# Yuck! I've gone hyper :( What do you do? +labs



## ChrisHasHashis (Jun 17, 2013)

Hey All,

So past 4 days I've built up to hyper - rapid heart, insomnia, jitters at night, uneasy, panic feeling. Yuck!

It's like I've had 3 shots of espresso and I don't indulge in caffeine.

Minus a beta blocker that I don't need yet (heart is 92 bpm and I'm usually 79), have any of you found anything to get you over a hyper hump?

My endo says if symptoms persist for 4 weeks lets get a blood test but it's been 4 days. Any recommendations in riding this out?

my recent labs
T4, Free (Direct) 1.19
TSH 1.9 and WAS 1.69 in Feb 13
Trilodothyronine, Free, Serum (What is this?) 3.0

Thanks for the help and support!


----------



## sleepylady (Mar 18, 2012)

That is FT3. The active thyroid hormone. Unbound.


----------



## jenny v (May 6, 2012)

Please post ranges for those lab results.

I sometimes go through a hyper phase when my dose of Synthroid is bumped up. Usually my endo has me skip a day or two of the medication until my body calms down and then I slowly get back on it and build back up to the prescribed dose. I would call your doctor if you're body is still feeling hyper tomorrow and see what they say.


----------



## Keba (Aug 11, 2012)

Eat what ever you want!

Ok in all seriousness, I've been there and it's scary. I would continue to monitor your vitals like you're doing and if it they get too bad please call your Doctor and ask to be seen.


----------



## Lovlkn (Dec 20, 2009)

Chris,

What medication are you taking? Dose?
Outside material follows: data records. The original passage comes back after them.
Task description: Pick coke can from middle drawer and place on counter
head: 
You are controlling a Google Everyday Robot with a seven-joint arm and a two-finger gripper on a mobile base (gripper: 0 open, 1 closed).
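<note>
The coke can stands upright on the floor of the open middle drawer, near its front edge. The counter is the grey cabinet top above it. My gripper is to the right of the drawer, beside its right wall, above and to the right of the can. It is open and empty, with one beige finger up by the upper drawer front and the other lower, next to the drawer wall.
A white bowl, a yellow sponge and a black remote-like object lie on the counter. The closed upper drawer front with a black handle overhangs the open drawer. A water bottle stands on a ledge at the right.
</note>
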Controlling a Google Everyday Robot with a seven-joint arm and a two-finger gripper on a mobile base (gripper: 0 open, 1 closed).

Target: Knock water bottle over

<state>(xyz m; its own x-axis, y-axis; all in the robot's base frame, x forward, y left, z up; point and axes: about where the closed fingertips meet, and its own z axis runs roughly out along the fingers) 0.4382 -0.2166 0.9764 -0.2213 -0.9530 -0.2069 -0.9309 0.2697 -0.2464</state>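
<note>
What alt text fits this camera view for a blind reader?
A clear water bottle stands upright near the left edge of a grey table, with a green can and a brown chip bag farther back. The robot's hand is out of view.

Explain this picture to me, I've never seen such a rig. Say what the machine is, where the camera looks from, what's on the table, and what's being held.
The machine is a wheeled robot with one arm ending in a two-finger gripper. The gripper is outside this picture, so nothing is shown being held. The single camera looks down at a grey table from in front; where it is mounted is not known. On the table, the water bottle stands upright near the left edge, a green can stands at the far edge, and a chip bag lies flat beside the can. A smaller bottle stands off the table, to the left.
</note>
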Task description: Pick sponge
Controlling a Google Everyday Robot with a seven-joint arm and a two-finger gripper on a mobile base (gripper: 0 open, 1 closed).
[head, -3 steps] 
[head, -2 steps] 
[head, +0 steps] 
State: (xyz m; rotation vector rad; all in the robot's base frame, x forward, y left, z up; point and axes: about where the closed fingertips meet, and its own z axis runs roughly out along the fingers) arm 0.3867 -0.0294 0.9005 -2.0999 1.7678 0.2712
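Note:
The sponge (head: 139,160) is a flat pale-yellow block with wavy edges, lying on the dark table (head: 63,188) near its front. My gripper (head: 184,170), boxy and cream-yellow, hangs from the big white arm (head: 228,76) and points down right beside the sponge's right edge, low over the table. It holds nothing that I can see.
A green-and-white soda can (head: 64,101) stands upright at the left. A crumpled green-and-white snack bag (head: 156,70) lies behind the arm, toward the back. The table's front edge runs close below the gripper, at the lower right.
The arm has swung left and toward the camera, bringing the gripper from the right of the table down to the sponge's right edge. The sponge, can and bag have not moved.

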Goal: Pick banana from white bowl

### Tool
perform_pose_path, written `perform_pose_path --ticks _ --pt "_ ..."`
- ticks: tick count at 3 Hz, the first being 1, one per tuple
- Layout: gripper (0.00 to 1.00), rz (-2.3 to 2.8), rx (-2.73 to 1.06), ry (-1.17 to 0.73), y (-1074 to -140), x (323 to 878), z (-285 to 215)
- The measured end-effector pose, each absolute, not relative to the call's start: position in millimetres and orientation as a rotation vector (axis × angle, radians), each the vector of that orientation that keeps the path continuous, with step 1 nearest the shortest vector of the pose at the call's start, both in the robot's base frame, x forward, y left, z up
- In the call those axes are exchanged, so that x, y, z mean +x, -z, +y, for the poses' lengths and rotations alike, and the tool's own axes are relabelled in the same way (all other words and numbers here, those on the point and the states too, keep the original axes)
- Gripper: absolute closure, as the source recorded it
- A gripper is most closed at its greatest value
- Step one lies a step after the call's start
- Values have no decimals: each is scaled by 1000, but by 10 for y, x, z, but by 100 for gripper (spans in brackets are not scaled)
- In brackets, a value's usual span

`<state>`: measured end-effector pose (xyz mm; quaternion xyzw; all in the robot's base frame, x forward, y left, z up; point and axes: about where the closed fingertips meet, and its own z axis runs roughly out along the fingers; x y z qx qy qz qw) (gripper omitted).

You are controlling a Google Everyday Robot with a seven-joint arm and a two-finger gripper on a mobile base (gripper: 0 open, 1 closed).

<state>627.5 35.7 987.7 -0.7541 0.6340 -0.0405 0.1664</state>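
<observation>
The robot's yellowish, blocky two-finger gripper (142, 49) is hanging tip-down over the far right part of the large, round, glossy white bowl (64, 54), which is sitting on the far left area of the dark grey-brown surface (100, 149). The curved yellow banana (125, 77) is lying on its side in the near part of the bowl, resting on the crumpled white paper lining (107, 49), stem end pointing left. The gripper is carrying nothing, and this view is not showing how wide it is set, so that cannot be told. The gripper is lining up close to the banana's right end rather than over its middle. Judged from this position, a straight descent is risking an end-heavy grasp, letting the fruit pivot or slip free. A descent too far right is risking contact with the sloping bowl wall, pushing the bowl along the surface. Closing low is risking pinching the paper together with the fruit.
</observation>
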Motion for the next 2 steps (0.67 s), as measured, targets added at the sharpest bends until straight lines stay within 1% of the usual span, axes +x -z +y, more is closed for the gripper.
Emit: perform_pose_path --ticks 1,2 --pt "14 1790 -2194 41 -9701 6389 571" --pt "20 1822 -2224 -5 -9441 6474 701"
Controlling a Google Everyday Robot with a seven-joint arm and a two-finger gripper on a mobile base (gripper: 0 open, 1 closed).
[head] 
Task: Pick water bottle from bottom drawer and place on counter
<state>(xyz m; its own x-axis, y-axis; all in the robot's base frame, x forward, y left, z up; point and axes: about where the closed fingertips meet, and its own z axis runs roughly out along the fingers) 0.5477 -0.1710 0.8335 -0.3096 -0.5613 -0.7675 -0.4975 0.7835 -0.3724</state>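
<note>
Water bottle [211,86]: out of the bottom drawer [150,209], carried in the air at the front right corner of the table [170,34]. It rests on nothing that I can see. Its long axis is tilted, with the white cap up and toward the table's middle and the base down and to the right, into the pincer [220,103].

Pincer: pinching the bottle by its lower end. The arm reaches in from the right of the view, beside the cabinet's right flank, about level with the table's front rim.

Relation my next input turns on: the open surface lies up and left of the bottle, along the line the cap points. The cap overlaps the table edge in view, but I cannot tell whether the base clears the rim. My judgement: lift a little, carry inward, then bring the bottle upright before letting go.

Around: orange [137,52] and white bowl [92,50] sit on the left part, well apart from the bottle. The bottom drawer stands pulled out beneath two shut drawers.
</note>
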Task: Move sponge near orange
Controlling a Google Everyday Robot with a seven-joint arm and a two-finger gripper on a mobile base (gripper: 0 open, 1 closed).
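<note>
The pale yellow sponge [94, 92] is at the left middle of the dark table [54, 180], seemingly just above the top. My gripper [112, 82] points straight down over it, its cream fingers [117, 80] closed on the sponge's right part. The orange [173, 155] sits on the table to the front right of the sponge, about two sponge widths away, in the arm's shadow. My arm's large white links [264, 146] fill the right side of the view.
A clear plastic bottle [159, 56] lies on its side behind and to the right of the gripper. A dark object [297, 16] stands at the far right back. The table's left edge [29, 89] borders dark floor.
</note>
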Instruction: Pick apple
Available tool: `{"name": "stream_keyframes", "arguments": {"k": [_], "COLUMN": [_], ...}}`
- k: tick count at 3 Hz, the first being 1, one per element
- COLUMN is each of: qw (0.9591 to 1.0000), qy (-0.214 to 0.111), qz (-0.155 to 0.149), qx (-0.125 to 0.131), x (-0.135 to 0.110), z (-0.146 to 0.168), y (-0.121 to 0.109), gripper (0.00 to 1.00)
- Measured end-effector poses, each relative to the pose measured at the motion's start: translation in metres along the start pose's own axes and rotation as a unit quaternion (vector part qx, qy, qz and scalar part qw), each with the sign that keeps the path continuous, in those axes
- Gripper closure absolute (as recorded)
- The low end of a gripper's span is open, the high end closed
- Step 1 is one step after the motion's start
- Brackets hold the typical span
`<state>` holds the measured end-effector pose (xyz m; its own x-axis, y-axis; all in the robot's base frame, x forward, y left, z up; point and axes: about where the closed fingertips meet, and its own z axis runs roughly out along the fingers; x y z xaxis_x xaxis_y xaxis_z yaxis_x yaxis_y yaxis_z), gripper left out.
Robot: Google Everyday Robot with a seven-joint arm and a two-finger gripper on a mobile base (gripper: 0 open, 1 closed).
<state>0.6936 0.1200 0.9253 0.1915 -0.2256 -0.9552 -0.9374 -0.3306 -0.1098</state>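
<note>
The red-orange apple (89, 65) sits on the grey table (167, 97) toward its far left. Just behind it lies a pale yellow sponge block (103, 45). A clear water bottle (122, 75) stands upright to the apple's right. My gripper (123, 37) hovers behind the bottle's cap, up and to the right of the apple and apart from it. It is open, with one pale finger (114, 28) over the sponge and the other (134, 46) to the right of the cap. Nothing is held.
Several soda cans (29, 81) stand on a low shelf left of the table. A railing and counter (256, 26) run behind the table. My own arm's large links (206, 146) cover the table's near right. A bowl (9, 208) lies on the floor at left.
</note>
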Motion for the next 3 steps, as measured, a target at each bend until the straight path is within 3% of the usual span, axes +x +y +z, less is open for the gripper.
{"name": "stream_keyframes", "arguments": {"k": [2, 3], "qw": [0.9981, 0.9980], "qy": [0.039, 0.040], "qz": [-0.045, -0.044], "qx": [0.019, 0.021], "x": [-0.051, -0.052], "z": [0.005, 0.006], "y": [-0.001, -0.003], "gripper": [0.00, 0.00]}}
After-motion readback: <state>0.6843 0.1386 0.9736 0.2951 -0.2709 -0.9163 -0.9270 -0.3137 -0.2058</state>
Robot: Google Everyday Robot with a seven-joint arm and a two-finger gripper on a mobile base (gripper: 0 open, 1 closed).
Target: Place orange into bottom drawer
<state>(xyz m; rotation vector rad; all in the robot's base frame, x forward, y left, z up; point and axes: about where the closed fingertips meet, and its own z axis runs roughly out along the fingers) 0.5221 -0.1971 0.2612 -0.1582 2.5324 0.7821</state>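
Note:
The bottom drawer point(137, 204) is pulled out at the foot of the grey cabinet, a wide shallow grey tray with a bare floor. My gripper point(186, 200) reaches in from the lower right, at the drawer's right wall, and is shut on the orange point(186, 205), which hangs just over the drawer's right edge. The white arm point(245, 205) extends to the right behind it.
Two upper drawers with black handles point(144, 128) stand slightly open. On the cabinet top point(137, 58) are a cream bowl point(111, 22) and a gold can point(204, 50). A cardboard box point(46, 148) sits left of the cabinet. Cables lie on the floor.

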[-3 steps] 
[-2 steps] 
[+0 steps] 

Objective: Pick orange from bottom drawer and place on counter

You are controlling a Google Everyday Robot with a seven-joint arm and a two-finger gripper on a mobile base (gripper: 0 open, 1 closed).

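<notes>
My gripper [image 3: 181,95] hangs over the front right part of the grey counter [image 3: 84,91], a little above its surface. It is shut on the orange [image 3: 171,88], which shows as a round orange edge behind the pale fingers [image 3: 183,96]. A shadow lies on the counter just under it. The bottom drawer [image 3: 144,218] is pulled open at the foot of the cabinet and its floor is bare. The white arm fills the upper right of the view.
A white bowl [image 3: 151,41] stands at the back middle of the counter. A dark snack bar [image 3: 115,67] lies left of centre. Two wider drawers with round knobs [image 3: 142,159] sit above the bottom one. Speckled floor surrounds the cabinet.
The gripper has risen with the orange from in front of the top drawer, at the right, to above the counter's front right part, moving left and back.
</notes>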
How long have you been on it?

Ranges with labs are helpful as all labs have different ranges.

When I find myself hyper I cut back on my meds


----------



## hashimotocoaster (Mar 22, 2013)

Ha! I think Keba was joking, but I seriously do eat whatever I want when I start feeling hyper in the sense that I quit avoiding goitrogens. Tofu, anyone? Sweet potato?


----------



## ChrisHasHashis (Jun 17, 2013)

Since I have hashis and spent four months in a hyper attack from nov to march 12-13 my endo isn't putting me on meds yet.



Lovlkn said:


> Chris,
> 
> What medication are you taking? Dose? How long have you been on it?
> 
> ...


----------



## ChrisHasHashis (Jun 17, 2013)

Ha! Just had tofu this weekend for that reason. I used to love it but dr said to cut back.



hashimotocoaster said:


> Ha! I think Keba was joking, but I seriously do eat whatever I want when I start feeling hyper in the sense that I quit avoiding goitrogens. Tofu, anyone? Sweet potato?


----------



## ChrisHasHashis (Jun 17, 2013)

I'm on no meds yet since I'm supposed to stableize from a hashi hyper attack that lasted four months.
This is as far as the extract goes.